On Thursday, the club finally promoted their minor league/former NHLer Joe Sacco to replace Granato behind the bench. He brings little head-coaching background to a tough job. I'm sure Sacco is hoping new GM Sherman can upgrade the club's dismal goaltending situation. If he doesn't, it won't matter who's behind the bench.
Hmm ... is Roy available to play?
Wild about Chuck
After a supposedly extensive six-week search, the Wild hired Chuck Fletcher as their new GM on May 22. I say supposedly extensive because owner Craig Leipold had targeted Fletcher to be his new manager right from the start.
Sure, Leipold accepted the résumés of many interested parties and even conducted several "first" interviews for the position.
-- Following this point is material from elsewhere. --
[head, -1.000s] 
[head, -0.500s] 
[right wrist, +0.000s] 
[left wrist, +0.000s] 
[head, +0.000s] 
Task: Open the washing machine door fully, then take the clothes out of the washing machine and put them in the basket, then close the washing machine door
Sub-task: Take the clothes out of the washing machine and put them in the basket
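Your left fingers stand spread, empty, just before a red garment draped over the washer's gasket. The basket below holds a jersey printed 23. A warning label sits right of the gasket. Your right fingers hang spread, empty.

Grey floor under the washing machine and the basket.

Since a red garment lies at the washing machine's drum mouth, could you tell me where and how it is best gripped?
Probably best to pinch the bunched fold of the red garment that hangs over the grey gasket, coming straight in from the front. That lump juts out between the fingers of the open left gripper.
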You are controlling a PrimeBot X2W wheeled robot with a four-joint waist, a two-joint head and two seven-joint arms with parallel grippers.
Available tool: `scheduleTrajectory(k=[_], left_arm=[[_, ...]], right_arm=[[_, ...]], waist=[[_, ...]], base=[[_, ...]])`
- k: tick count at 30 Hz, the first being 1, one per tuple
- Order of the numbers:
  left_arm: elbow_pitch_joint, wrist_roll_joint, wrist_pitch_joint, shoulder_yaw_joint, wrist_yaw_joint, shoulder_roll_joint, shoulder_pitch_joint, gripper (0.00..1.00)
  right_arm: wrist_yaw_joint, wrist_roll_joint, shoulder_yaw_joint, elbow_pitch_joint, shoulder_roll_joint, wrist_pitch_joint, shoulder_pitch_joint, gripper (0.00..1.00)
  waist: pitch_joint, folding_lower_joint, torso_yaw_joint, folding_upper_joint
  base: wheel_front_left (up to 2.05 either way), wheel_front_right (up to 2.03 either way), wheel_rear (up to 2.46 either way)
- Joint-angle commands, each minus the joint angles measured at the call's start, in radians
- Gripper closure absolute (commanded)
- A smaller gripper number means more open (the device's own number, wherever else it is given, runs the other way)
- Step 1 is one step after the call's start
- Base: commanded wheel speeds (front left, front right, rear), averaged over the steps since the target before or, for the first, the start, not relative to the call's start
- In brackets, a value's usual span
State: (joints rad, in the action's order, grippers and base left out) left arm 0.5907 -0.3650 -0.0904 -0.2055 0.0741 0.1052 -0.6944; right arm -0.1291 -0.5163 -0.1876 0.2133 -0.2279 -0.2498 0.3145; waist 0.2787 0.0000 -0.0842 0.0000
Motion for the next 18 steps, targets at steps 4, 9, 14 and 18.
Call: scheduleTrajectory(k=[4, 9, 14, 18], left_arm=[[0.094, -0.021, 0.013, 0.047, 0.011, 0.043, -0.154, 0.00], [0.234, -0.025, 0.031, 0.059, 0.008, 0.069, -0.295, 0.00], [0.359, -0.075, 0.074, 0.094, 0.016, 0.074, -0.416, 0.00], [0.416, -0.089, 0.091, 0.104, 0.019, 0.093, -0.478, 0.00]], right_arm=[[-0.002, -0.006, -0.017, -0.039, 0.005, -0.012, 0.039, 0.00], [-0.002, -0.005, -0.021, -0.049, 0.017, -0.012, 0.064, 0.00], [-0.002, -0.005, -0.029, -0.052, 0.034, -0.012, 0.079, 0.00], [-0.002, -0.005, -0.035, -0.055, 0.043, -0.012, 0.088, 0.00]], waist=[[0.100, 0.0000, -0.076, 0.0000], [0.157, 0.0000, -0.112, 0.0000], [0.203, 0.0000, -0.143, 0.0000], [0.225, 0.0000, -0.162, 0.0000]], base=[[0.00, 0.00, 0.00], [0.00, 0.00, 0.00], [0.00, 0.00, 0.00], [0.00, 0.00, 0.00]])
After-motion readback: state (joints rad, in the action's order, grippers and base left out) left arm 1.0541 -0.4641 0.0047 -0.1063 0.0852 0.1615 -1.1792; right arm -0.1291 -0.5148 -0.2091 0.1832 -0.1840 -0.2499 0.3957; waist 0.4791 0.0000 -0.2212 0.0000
But Fletcher was the only candidate he spoke to a second time. Without question, he was their man.
Fletcher has earned his opportunity. The son of Hall of Fame builder Cliff Fletcher, Chuck has worked in different roles for several organizations. Most recently, Fletcher served as the Penguins' assistant GM. He'll bring a different approach to Minny. That's the good news. There are, however, no guarantees when hiring a first-time manager. Some guys can hit the ground running. For others, it's a struggle.
Fletcher is currently working on his first big decision: hiring a coach. Sharks assistant coach/former University of Minnesota star Todd Richards is the front-runner. While many speak glowingly of Richards, I'm not sure a first-time GM and first-time coach is the way to go. Fletcher said he's going to take his time with the decision. That's a good move. It'll be interesting to see if he goes off the board for a more experienced bench boss.